Strengthening Servant Hearts
Strengthening Servant Hearts
Expanding Individual and Organizational Resilience
by Robert J. Wicks and Tina Buck
Our vocations often choose us. One moment we may be walking along, humming and content, when something or someone stops us in our tracks. And then we recognize that nothing can ever be the same again. A pivotal moment for me (Buck) came in the form of nine girls ranging in age from thirteen-to-fifteen years old. I had served as a Sunday School teacher at the elementary level for several years and felt called to work with teens. Just before the new school year started, a volunteer opportunity opened to co-lead an Authentic Life Group for teens through my church. Our focus was to help youths connect to a Creator and purpose greater than themselves. The girls were from different backgrounds, family structures, and schools. Had the setting been a high school, most of them would not have acknowledged each other. Yet, in this informal gathering of youth, the social boundaries had been loosened and trust had begun to grow amongst us.
Less than a month before, we had been strangers. We had developed some expectations of one another including regular attendance, listening, and being supportive. One day, when we were doing our regular check-in on how the week was going and what was coming up, a teen was visibly upset and trying to hold back her tears. She was a beautiful young lady with a gentle spirit. She was driven and excelled in everything that she did. Her goal was to attend college and become a doctor. Yet in that instant, I saw a very little girl who was desolate. She said, “my dad committed suicide three years ago today. He overdosed on heroin. He chose drugs over me.” Her tears spilled over and so did ours. Her courage to share this cataclysmic event in her life empowered the others to share about their own stories of trying to be “normal” teenagers while navigating the struggles of living in households surviving paycheck-to-paycheck and the challenges of helping friends who were cutting or using substances to numb their feelings. These revelations were overwhelming, and, frankly, my co-leader and I were not prepared to handle them. Thankfully, we could call upon a greater spirit within or beyond us to provide the guidance, words, and comfort in the moment.

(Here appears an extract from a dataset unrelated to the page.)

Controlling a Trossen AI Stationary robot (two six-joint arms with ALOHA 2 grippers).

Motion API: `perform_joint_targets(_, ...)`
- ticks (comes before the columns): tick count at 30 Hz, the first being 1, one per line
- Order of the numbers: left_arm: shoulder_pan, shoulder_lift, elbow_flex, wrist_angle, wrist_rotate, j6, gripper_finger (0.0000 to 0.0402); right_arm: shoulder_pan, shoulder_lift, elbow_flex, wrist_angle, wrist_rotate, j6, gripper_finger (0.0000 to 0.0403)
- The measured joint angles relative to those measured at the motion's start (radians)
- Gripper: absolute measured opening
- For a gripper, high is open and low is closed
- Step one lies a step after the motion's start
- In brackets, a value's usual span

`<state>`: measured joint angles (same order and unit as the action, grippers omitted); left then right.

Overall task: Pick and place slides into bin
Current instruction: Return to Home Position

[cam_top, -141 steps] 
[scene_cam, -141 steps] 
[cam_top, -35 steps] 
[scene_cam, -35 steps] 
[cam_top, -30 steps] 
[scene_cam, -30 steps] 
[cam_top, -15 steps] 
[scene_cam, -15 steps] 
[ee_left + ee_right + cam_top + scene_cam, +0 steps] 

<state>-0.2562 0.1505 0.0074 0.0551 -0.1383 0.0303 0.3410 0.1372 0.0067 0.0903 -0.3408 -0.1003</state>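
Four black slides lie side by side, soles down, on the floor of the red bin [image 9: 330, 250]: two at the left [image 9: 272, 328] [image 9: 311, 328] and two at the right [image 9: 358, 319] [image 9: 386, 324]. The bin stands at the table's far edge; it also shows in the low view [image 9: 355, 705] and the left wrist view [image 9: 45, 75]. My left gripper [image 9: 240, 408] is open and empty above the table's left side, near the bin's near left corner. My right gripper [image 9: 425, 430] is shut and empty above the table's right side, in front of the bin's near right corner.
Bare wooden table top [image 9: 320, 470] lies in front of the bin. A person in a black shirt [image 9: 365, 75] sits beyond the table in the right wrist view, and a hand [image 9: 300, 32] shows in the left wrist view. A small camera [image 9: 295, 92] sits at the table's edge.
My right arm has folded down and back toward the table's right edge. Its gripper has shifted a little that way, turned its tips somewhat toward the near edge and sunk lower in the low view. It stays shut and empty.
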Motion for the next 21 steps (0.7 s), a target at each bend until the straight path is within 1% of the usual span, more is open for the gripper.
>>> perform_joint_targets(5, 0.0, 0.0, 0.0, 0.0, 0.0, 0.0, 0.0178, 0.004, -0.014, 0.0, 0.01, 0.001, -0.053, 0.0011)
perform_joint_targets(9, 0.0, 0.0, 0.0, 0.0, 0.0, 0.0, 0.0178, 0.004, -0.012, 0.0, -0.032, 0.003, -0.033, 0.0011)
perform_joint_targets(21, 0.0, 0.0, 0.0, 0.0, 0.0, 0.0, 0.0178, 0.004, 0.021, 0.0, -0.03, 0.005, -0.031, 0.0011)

Prior to that evening, I had been insulated from some of the stark realities that are far too common in the lives of our adolescents. I had identified myself as wife, mother, daughter, sister and friend. My profession was as a banker in corporate America. What did I know about kids who were hurting? That evening sparked an ongoing quest within me to know more. It led to graduating with a master’s degree in pastoral counseling, swapping a lucrative job with benefits for contract counseling positions, and being outside of my comfort zone daily. It also led me to the realization that to co-journey with traumatized children and families, I needed to be diligent about my health so their burdens did not become my own. Likewise, I needed to remember that service was but one aspect of a spiritual journey. Disciplines such as scripture study, prayer, and being an active member of a church community were also an integral part of my growth and development.

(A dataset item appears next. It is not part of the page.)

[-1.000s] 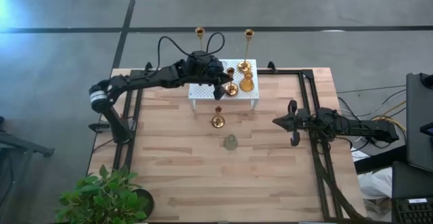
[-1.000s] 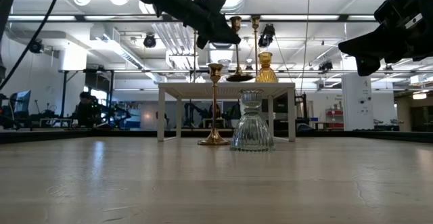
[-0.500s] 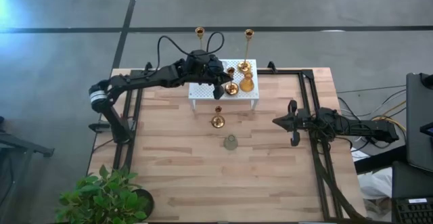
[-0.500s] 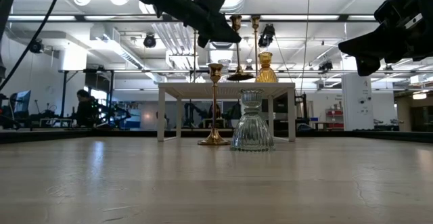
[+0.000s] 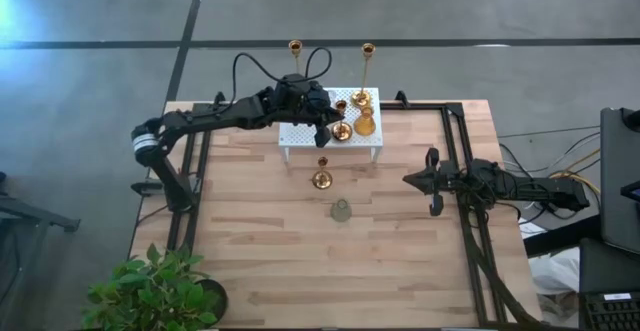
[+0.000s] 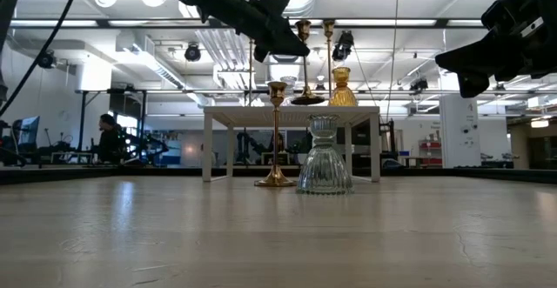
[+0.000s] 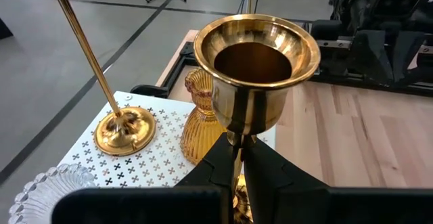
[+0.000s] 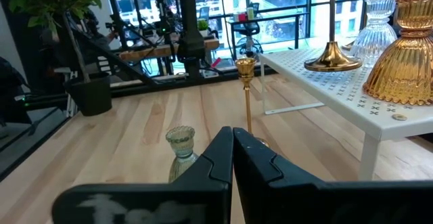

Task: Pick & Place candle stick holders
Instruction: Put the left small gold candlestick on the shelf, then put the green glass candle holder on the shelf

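Where the high view looks down, the left gripper (image 5: 331, 131) is held over the white stand (image 5: 300, 136) at the surface's far edge; the right gripper (image 5: 432, 181) is parked near the right edge. Left wrist view: jaws are clamped on the short brass holder (image 7: 256, 68) stem, above the stand. Right wrist view: jaws are closed, empty; the grey-green glass holder (image 8: 180, 146) is seen mid-surface.

The robot has two long, thin, dark arms. The left arm (image 5: 215, 114) has a pale grey band with a dark stripe near its base. Black cables loop up from its wrist like two ears. The right arm (image 5: 500, 183) is black all over, with cables trailing behind it. Each arm ends in two black pointed fingers (image 8: 260, 166).
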Robot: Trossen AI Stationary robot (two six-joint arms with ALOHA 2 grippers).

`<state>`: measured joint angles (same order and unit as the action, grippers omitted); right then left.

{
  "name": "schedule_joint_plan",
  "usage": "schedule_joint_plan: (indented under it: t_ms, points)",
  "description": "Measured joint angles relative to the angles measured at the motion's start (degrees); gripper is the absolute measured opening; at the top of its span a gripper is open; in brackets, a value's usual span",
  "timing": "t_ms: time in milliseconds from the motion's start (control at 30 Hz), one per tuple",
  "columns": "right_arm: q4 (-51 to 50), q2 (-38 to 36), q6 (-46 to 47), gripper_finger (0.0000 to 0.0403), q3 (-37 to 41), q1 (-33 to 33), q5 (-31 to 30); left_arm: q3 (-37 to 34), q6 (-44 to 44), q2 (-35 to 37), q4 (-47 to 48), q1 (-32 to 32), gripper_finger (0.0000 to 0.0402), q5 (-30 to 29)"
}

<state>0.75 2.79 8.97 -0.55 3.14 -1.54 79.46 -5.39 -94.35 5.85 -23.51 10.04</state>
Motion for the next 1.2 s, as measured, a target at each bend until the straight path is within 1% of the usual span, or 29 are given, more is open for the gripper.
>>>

Our call to service can be exhilarating and exhausting at the same time. We appreciate the many rewards of helping others, and yet, because there are so many to help, we run the risk of ignoring ourselves—our most valuable resource in reaching out—and becoming vulnerable to physical, mental, and spiritual decay. We will not be able to sustain our passion and drive over the long-term if we find ourselves consistently too tired, hungry, or stressed. As we are depleted, that which makes us whole diminishes, and we become toxic. Thus, particularly for those of us in ministry and service, a steady practice of alonetime, mindfulness, and self-nurturance is imperative. These elements of self-care strengthen our resilience so we can remain true to those people we serve and to ourselves. An essential element of compassion is self-compassion.
For many of us who are in helping ministries and professions, we are part of organizations that offer structure, support, and resources to populations that are hurting. We may also be part of organizations that have inherent stressors such as lack of funding, too broad of a scope, mountains of paperwork, and the constant challenge of meeting overwhelming needs. Thus, expanding individual resilience benefits not only the people whom we serve but also those people with whom we work.
In the novel, The Elegance of the Hedgehog, twelve-year old Paloma comments on the haka, a pre-rugby match warrior chant, saying, “What makes the strength of a soldier isn’t the energy he uses trying to intimidate the other guy by sending him a whole lot of signals, it’s the strength he’s able to concentrate within himself, by staying centered.” When we are centered, that is, fully aligned with our authentic selves regardless of what comes, we can not only persevere but also thrive.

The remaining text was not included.